Although a moderate number of installs were proceeding in parallel, the sheer number of systems that had to be regenerated hindered the speed of the deployment. In addition, no one really knew what packages needed to be installed on each server or what answers were being supplied to the installation prompts across the group. The edict was simply to "get them installed!" Because the common thought was "it's better to be safe than sorry," the installation of the entire CD distribution was often the preferred choice, further extending the OS installation portion of the exercise.

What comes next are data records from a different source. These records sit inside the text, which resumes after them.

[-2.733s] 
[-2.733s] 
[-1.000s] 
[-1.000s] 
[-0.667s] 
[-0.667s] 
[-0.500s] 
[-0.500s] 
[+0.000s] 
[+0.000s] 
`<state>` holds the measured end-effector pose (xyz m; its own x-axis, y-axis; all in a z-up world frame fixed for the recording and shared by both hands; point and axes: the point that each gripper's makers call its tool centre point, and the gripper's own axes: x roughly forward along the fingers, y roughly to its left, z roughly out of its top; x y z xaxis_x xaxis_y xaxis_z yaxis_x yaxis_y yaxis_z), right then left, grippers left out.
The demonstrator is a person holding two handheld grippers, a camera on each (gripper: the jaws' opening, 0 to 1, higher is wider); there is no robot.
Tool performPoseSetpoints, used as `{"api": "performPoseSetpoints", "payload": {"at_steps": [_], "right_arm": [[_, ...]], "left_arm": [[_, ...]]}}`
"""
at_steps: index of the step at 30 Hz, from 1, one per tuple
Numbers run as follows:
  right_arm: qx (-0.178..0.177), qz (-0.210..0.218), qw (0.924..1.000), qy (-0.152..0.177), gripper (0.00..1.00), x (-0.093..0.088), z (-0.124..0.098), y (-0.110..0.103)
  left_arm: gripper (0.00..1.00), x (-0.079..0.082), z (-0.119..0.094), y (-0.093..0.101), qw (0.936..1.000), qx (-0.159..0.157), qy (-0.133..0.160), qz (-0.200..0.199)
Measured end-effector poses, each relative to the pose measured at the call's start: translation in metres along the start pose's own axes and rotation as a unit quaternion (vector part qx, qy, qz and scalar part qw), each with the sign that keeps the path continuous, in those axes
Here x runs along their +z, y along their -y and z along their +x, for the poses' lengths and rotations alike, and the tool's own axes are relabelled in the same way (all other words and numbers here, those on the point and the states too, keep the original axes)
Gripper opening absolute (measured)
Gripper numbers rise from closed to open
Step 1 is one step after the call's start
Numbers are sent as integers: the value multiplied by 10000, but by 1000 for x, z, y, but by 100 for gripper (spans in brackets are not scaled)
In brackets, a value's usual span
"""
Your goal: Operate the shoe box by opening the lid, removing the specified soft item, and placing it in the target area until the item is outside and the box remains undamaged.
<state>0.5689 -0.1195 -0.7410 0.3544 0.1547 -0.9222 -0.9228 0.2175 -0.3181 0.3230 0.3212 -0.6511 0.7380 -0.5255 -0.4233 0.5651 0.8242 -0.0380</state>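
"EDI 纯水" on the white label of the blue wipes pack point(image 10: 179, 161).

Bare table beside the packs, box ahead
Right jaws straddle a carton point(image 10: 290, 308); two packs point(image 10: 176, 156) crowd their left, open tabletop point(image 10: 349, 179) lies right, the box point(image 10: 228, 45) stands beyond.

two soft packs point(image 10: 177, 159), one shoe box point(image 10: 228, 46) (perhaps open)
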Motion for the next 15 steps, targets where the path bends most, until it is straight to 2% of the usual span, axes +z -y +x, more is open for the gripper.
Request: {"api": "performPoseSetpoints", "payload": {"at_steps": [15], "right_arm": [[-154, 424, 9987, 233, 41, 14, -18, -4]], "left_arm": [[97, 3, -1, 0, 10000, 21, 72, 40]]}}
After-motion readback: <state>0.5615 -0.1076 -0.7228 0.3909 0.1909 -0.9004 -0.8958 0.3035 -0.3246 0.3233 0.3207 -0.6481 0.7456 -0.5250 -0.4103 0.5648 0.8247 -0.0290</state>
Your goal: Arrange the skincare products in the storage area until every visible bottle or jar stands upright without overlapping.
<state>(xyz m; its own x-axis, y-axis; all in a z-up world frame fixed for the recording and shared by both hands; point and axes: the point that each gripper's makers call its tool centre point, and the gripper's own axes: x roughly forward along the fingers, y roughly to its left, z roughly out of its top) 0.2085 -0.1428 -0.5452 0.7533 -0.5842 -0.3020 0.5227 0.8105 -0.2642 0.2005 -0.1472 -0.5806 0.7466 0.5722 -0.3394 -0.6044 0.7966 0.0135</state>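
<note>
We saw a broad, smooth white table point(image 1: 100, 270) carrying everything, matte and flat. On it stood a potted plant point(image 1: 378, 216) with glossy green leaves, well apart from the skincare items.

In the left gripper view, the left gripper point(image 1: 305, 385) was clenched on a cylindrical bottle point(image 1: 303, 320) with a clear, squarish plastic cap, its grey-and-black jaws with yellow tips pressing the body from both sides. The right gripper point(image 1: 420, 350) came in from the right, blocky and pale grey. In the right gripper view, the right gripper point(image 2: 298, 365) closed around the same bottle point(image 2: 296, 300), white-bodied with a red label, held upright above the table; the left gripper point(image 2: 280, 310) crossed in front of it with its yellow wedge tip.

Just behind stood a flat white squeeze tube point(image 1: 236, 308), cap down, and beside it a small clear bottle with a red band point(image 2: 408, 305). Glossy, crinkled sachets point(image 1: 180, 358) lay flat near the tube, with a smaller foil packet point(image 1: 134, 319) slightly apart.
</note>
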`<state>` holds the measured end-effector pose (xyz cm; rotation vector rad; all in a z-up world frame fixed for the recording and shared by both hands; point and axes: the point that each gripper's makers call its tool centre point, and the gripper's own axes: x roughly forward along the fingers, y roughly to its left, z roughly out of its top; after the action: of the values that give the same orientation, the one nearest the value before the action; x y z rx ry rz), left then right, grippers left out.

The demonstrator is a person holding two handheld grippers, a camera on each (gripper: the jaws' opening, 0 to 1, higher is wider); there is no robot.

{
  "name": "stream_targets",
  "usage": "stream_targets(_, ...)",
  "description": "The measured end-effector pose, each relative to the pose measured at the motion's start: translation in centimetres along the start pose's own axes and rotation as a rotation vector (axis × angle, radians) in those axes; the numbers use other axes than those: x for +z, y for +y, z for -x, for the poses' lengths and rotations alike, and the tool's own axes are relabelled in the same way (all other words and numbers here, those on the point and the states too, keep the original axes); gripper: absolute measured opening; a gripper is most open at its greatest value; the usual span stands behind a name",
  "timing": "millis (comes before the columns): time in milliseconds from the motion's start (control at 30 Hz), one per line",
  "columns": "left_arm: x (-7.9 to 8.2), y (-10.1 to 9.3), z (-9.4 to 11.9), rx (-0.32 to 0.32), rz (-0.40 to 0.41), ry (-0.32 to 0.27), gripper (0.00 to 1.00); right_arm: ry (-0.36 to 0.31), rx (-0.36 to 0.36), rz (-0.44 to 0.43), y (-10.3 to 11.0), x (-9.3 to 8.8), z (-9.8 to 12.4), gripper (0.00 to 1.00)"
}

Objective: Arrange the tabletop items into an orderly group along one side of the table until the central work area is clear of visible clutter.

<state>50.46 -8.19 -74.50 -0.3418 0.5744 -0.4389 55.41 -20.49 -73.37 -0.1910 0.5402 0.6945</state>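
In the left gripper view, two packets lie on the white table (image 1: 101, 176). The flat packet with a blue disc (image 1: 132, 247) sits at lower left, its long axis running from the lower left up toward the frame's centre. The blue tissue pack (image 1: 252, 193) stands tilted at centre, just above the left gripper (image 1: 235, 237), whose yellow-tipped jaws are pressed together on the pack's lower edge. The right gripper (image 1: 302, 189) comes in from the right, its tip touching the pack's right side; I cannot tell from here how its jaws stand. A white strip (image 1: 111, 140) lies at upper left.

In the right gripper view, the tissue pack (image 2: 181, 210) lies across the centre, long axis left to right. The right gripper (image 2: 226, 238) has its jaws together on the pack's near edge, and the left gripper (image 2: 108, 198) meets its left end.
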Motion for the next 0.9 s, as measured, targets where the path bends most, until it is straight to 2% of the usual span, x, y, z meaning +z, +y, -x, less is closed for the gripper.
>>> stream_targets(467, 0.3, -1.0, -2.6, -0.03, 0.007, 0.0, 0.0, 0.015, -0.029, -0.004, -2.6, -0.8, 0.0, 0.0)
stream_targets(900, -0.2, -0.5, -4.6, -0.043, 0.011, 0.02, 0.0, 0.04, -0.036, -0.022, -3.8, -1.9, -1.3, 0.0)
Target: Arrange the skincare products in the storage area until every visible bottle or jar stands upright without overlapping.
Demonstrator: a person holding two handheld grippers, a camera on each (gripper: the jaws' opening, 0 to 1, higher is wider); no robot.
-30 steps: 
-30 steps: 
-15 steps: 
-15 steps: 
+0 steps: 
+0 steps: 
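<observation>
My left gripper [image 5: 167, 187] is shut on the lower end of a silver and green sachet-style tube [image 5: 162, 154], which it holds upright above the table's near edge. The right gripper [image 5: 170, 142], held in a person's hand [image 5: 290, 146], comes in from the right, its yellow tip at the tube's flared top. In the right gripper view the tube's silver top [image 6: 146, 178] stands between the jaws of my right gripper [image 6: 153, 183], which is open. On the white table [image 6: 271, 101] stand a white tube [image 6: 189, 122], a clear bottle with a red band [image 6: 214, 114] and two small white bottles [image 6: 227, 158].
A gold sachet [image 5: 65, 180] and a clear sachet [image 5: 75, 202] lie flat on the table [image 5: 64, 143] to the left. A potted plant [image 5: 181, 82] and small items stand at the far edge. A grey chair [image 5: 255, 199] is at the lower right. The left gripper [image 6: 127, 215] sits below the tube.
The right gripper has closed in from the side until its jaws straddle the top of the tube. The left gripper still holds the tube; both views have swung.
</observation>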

In that situation, being able to quickly generate like-system images without any dependency on the number of CD installation media or the backup server, would have proven useful to resurrect so many servers in such a short period of time. And although you can do that using JumpStart's native IP functionality, without a SAN, the speed and broadcasting characteristics that are typical of a disaster recovery IP solution (i.e., 100Mb/s, routable LAN) would likely be insufficient for the mass rollout of a large number of servers. Unless you want to provision a Gigabit Ethernet connection over a flat network space for every application server slated for recovery, you are bound to run into a bottleneck when installing your boot images onto local disks via IP.

In contrast, with a SAN, once you've done the initial OS install on the JumpStart server and recovered the JumpStart application data with native Unix utilities, like-boot images can be created on independent disks and then served up to the recovered application server's HBA.

Streamlining this process in a disaster recovery effort has many benefits. Not only does it now take just one storage administrator to cook up some boot images, it also frees up precious system administrator time to concentrate on restoring application data once the backup and recovery environment has been certified.

Mirroring root disks across distances is yet another benefit of booting application servers from the SAN. In theory--and considering the minimal amount of data being driven to the OS disk(s) when compared to application data disks--any long-distance SAN link capable of sustaining synchronous data flow for a resource-intensive application should also be able to sustain mirror I/O between a local SAN-based boot disk and its remote mirrored partner. As always, extensive testing should be done between long distance points before assuming the link will support boot disk traffic.

Additionally, if you are mirroring swap files and your applications make heavy use of them, consider purchasing more system memory before testing the link. If your testing proves successful, then further testing will show that upon disaster declaration and following some massaging in the remote SAN, boot disks and root disk groups can be discovered and imported into a newly deployed server. At that point, the new server is ready for the recovery of its application data. If you already have this infrastructure in place, isn't this reason alone to test?